Exercise instructions:
Only one stretch of the data below is wanted: the lines from the one with "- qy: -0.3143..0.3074" through the one with "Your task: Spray", repeated exactly.
>>
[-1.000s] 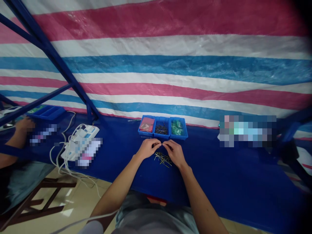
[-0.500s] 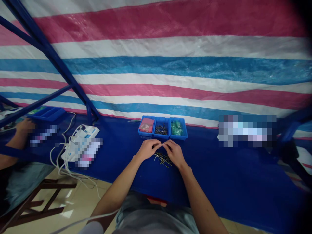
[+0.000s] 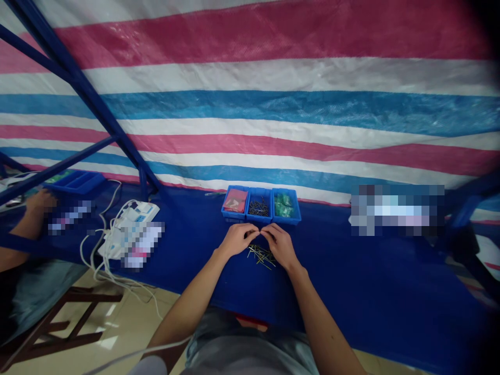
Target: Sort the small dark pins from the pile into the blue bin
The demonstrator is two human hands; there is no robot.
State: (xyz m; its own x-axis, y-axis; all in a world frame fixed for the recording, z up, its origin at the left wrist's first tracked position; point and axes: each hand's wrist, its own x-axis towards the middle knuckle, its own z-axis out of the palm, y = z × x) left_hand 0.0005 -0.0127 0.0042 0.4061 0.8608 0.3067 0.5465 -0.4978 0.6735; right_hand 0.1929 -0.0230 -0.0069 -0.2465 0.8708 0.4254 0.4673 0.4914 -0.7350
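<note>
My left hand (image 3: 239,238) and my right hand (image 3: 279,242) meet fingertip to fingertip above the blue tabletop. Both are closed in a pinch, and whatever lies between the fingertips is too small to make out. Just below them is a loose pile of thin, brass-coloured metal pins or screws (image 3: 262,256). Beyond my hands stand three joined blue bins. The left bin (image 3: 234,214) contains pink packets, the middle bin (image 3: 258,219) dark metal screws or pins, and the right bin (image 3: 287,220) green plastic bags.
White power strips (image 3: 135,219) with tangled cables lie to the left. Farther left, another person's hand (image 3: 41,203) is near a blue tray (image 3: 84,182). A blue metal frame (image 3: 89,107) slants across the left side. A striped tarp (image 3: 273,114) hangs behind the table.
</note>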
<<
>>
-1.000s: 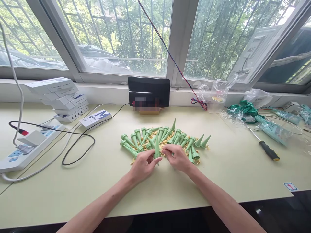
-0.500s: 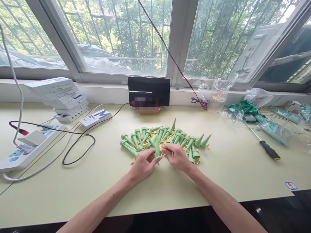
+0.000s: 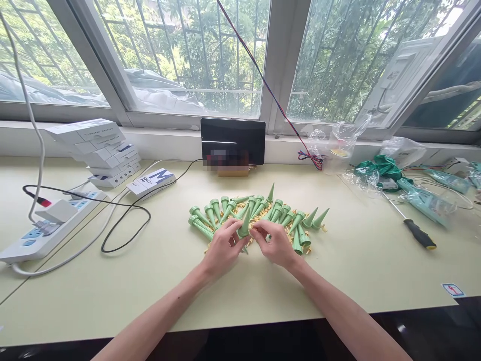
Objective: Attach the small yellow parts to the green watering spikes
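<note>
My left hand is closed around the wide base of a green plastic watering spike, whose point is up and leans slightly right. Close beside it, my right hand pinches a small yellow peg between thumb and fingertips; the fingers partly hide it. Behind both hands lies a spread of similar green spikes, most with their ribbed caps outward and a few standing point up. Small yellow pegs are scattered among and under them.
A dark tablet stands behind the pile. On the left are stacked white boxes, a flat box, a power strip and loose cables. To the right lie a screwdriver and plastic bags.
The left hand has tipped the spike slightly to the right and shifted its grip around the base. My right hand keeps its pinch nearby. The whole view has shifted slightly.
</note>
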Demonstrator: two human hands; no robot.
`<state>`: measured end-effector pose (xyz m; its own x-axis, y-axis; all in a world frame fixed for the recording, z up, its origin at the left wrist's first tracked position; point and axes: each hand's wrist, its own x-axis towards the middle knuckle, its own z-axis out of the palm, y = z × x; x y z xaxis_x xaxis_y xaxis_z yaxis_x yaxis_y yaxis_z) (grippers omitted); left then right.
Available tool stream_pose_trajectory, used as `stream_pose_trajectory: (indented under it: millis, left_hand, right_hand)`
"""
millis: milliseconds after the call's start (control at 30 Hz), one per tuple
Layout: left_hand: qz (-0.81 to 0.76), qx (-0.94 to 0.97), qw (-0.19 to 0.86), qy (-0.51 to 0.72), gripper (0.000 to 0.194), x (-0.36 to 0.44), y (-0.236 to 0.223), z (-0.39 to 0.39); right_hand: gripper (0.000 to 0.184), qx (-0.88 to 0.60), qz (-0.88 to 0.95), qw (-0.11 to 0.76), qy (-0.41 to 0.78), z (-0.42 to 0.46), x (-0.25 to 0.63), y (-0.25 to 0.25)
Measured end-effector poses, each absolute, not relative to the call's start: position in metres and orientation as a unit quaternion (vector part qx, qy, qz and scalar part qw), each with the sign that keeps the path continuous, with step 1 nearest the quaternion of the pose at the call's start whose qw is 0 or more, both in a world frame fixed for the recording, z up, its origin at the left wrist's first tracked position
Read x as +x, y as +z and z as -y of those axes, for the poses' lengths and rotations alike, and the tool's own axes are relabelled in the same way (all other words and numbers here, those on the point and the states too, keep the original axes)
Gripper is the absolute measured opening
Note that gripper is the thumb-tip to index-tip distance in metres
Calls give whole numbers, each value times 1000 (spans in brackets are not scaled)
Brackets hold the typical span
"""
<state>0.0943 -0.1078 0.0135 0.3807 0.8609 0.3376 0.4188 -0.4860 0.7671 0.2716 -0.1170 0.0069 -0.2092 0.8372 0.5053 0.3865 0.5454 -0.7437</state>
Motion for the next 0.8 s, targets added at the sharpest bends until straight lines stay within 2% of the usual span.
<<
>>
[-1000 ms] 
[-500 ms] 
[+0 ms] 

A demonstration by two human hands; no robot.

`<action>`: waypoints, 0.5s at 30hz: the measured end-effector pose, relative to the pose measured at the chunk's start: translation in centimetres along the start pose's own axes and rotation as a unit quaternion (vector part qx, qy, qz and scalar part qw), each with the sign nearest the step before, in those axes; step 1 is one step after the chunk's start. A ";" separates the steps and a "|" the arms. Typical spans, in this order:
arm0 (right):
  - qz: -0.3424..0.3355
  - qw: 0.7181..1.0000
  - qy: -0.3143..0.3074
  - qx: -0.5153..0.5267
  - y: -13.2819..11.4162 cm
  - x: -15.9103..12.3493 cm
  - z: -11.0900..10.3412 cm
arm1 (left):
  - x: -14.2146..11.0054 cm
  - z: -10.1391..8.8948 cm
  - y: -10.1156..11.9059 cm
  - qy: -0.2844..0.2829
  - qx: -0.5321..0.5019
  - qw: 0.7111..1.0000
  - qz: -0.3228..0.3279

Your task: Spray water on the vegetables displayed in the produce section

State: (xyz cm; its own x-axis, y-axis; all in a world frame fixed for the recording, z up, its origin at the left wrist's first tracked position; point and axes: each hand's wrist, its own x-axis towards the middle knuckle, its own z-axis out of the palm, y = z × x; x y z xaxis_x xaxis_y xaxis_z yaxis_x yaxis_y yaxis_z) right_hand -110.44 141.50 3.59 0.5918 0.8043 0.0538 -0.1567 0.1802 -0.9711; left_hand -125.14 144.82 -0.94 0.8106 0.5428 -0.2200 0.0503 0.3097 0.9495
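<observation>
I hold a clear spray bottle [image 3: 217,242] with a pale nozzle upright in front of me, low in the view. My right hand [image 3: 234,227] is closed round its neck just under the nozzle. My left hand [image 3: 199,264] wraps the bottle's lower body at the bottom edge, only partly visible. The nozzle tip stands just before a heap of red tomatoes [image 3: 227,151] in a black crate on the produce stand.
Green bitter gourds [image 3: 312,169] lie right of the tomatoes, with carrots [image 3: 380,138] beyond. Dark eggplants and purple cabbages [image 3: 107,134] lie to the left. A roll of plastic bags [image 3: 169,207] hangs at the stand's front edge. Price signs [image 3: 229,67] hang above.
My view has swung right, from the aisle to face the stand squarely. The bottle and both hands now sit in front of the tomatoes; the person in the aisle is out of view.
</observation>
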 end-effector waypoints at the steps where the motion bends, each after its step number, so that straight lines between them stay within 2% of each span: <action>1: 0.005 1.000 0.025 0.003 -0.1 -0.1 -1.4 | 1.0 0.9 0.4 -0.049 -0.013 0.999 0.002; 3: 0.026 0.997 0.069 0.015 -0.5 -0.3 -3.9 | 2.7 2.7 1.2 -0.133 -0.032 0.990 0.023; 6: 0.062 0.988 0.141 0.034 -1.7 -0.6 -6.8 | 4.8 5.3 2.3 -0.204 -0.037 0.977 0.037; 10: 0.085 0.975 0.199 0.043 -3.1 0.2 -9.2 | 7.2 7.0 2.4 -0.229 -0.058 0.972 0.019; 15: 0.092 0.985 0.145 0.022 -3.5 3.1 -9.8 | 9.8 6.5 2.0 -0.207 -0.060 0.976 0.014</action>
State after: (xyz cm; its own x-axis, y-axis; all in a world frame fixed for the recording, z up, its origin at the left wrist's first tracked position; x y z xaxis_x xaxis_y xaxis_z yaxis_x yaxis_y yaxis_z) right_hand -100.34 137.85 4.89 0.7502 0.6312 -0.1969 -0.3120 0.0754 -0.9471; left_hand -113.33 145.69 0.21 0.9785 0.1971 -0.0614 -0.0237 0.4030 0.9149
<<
Output of the task:
  - qy: -0.3143..0.3074
  - qx: -0.5153..0.5267
  - y: -13.2819..11.4162 cm
  - x: -15.9103..12.3493 cm
  - z: -11.0900..10.3412 cm
arm1 (left):
  - x: -14.2146..11.0054 cm
  - z: -10.1391..8.8948 cm
  - y: -10.1156..11.9059 cm
  - qy: -0.2844..0.2829
  - qx: -0.5321..0.5019
  - qw: 0.7111..1.0000
  - qz: -0.3228..0.3279

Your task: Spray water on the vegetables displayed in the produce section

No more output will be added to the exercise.